#### Task instructions:
To complete this task, print all the data below exactly but leave out the images.

#### Supplied information:
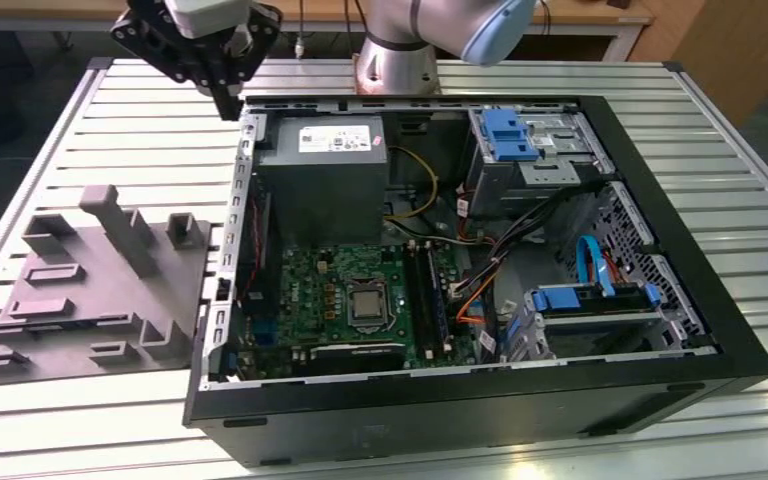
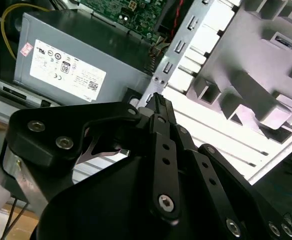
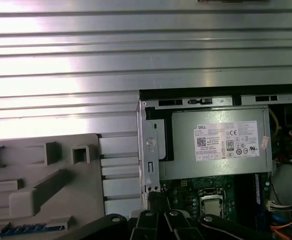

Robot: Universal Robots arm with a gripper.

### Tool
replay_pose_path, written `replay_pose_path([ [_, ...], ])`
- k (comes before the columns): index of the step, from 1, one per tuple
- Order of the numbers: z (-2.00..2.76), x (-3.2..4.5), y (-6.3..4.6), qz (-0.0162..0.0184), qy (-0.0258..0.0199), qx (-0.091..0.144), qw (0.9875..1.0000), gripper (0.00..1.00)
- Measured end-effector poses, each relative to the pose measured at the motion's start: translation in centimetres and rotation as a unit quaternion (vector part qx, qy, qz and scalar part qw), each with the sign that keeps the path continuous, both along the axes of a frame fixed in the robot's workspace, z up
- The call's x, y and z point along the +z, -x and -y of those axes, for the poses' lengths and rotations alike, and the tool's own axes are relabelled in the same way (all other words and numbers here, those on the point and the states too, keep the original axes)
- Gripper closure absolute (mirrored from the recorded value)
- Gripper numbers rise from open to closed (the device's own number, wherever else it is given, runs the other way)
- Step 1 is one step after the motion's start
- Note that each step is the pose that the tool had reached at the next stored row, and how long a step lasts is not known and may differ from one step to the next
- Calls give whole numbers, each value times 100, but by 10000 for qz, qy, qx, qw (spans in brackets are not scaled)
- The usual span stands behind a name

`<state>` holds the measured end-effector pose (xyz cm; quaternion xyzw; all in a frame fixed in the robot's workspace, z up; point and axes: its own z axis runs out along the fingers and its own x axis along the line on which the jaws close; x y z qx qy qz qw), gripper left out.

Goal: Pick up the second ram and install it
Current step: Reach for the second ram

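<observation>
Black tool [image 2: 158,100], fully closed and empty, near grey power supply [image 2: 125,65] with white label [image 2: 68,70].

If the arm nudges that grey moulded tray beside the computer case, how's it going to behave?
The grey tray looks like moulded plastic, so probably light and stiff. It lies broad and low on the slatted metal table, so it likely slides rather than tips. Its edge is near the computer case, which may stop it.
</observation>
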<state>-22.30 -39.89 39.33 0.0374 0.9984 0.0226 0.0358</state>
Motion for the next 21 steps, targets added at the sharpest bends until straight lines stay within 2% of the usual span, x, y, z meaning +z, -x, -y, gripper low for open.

#### Result for this exercise:
Robot: Universal Robots arm with a gripper.

### Tool
replay_pose_path, written `replay_pose_path([ [_, ...], ])`
- k (comes before the columns): index of the step, from 1, one per tuple
- Order of the numbers: z (-2.00..2.76), x (-3.2..4.5), y (-6.3..4.6), qz (-0.0162..0.0184), qy (-0.0258..0.0199), qx (-0.091..0.144), qw (0.9875..1.0000), gripper (0.00..1.00)
- Measured end-effector poses, each relative to the pose measured at the motion's start: translation in centimetres and rotation as a unit quaternion (vector part qx, qy, qz and scalar part qw), each with the sign that keeps the path continuous, both along the axes of a frame fixed in the robot's workspace, z up
- The call's x, y and z point along the +z, -x and -y of those axes, for the poses' lengths and rotations alike, and the tool's own axes are relabelled in the same way (all other words and numbers here, those on the point and the states too, keep the original axes)
- Gripper closure absolute (mirrored from the recorded value)
- Gripper numbers rise from open to closed (the device's own number, wherever else it is given, runs the other way)
- Step 1 is one step after the motion's start
- Note that each step is the pose that the tool had reached at the next stored row, and how long a step lasts is not known and may differ from one step to the next
- Calls give whole numbers, each value times 100, but by 10000 for qz, qy, qx, qw (spans in brackets are not scaled)
- The usual span stands behind a name

`<state>` holds the measured end-effector pose (xyz cm; quaternion xyzw; all in a frame fixed in the robot's workspace, z up; point and axes: its own z axis runs out along the fingers and its own x axis along the line on which the jaws close; x y z qx qy qz qw), gripper left out.

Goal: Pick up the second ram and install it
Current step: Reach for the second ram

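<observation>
Black tool [image 2: 158,100], fully closed and empty, near grey power supply [image 2: 125,65] with white label [image 2: 68,70].

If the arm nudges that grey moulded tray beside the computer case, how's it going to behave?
The grey tray looks like moulded plastic, so probably light and stiff. It lies broad and low on the slatted metal table, so it likely slides rather than tips. Its edge is near the computer case, which may stop it.
</observation>
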<state>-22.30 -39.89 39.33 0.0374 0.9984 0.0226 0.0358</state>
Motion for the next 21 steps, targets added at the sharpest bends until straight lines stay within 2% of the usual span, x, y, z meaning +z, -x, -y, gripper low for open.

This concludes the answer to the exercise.